Work request: Check each line of the records below for the word "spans" and copy those where it appears.

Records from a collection
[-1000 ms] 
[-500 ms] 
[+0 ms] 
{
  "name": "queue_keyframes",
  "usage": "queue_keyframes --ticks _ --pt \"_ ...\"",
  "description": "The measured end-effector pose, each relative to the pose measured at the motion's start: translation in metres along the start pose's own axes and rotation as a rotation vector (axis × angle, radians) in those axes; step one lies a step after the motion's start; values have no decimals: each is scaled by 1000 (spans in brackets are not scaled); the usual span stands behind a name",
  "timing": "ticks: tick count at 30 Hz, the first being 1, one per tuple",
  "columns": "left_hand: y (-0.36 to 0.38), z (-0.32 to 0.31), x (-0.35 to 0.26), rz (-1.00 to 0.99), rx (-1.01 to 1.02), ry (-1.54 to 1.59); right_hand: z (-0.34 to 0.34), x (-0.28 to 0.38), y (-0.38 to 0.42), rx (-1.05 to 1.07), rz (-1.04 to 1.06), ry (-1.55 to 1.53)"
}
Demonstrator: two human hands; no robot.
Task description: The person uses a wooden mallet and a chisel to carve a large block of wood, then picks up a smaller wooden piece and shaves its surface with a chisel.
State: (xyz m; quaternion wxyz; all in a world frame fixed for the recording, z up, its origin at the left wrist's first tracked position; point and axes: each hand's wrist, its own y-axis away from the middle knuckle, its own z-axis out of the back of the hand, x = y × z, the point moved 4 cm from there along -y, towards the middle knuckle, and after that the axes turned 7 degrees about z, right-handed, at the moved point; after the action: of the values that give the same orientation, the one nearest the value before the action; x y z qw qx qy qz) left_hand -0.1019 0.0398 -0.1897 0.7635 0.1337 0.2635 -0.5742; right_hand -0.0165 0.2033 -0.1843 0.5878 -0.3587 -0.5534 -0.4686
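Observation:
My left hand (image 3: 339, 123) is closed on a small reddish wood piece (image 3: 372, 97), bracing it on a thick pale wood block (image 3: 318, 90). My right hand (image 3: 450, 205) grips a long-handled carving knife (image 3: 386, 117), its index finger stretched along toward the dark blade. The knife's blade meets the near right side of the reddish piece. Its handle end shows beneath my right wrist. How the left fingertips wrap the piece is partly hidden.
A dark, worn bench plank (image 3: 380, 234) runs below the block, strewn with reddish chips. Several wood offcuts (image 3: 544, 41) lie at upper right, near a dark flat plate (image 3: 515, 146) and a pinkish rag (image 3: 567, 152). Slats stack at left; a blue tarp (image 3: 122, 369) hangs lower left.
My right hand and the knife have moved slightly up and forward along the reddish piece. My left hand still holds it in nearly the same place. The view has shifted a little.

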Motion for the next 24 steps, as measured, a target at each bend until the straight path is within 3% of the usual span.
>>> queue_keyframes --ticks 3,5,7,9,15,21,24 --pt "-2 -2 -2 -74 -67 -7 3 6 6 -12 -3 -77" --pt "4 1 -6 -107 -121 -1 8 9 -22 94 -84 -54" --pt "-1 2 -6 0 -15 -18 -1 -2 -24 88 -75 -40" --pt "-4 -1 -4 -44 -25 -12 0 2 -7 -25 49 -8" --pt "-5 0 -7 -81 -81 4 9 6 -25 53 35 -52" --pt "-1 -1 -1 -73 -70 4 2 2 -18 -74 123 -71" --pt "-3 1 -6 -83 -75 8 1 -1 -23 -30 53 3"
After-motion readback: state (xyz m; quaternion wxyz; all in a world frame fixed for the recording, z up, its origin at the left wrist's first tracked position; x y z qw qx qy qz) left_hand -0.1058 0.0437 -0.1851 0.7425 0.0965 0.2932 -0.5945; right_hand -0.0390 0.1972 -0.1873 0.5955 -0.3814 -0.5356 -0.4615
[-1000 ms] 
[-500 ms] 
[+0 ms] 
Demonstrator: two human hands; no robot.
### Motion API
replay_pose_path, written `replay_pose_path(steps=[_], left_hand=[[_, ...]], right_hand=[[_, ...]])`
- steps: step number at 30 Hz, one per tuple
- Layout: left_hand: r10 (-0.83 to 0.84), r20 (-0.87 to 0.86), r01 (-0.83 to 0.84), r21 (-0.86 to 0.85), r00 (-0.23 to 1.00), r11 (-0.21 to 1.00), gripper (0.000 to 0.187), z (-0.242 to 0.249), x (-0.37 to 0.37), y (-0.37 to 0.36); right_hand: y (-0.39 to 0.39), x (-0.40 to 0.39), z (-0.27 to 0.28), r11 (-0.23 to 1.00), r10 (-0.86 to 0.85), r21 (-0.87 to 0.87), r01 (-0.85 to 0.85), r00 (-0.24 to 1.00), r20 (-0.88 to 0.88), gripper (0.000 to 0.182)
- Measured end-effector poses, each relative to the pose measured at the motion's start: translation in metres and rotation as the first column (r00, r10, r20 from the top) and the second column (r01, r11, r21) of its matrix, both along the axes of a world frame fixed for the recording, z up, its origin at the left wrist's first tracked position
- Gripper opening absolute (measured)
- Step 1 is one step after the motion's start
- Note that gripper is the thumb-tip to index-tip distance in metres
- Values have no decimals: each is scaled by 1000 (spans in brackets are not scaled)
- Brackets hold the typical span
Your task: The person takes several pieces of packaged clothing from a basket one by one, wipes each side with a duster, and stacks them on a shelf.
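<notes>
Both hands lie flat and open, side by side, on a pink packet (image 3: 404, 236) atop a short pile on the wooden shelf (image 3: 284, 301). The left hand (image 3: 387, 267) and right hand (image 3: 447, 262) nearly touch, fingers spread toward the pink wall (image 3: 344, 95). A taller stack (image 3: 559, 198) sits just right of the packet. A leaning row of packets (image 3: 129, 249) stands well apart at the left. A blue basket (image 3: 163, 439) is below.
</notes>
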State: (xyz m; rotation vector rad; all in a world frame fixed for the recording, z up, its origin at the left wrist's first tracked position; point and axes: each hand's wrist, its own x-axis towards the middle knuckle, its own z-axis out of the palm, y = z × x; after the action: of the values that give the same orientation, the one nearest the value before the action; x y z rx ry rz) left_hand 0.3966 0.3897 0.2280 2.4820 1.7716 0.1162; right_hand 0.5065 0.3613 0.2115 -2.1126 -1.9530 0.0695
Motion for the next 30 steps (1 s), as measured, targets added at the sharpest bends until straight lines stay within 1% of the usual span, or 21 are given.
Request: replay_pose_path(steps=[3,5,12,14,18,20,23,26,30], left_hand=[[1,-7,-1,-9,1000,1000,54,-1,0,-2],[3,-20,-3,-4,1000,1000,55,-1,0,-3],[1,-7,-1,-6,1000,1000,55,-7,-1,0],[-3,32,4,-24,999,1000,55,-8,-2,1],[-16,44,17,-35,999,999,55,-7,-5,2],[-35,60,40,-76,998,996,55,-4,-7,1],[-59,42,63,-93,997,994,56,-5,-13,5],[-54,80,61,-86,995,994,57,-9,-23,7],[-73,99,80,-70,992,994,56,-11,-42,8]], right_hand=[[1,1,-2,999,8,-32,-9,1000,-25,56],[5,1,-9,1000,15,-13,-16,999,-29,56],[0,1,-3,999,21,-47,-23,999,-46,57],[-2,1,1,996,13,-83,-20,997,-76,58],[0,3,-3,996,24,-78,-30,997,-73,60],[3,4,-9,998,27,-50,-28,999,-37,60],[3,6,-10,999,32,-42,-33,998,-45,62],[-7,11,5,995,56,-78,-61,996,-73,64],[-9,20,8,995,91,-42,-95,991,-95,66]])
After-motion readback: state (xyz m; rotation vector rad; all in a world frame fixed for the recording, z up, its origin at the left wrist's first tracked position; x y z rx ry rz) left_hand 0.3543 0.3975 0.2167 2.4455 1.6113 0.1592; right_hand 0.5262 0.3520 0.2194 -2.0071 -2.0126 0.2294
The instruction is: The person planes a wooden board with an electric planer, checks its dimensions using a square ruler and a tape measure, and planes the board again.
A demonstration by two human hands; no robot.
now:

Exercise result:
  "description": "The measured end-effector pose, each relative to the pose measured at the motion's start: translation in metres along the start pose's own axes and rotation as a rotation vector (axis × angle, radians) in those axes; step one lies a step after the motion's start; values have no decimals: each is scaled by 1000 (spans in brackets are not scaled); the usual span stands behind a name",
- Values have no decimals: each is scaled by 1000 (spans in brackets are not scaled)

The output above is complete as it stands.